### What this task involves
Each time a line of the listing holds "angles", copy that line.

### Available records
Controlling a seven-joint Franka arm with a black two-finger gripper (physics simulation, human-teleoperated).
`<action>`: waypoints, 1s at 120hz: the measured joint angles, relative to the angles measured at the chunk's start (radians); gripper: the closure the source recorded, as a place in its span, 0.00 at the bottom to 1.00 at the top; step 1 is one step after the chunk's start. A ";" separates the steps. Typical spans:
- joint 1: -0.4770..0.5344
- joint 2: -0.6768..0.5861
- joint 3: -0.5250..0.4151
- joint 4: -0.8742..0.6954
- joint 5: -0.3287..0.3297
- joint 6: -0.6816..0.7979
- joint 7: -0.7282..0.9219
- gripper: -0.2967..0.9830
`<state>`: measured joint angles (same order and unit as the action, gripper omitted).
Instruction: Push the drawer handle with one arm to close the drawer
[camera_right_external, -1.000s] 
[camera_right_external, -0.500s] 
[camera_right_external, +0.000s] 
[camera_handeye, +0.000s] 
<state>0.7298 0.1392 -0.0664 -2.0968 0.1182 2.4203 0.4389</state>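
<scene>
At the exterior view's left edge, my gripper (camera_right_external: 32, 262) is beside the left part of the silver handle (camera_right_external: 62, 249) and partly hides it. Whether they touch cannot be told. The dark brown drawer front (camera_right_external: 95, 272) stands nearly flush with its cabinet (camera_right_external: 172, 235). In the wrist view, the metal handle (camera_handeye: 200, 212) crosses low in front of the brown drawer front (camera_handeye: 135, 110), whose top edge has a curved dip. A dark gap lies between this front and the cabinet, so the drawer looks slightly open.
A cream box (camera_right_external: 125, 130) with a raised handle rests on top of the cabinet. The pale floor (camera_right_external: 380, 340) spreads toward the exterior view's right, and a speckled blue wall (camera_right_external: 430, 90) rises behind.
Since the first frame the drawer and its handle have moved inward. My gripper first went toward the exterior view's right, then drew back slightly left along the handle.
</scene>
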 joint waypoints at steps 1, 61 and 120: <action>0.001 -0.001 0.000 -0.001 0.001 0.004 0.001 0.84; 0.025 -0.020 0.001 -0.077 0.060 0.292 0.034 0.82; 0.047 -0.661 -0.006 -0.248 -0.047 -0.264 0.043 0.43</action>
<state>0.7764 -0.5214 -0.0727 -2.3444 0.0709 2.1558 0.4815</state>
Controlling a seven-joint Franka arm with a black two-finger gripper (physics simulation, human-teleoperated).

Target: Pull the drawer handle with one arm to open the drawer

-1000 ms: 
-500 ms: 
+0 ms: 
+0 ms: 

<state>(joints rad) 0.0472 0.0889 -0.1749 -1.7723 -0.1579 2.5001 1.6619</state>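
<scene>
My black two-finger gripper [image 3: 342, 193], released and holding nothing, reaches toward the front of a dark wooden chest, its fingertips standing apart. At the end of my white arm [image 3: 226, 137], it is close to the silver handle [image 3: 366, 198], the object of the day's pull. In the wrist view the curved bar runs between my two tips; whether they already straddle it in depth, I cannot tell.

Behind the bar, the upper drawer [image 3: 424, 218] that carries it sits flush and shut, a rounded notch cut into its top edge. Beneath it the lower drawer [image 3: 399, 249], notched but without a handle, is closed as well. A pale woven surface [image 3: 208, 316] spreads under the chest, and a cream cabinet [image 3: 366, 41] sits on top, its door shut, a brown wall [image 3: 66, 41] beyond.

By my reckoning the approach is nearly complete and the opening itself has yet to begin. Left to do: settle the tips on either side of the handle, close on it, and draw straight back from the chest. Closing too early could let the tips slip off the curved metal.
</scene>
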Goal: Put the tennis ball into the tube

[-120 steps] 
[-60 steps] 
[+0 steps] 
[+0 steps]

### Task answer
`<action>`: waypoints, 1s at 120hz: the measured joint angles, relative to the angles measured at the chunk's start (radians); gripper: the closure the source recorded, as a place in its span, 0.00 at the bottom to 1.00 at the top; step 1 is one step after the chunk's start. A ";" separates the steps. Typical spans:
`<state>`: measured joint angles (same order and unit as the action, gripper omitted).

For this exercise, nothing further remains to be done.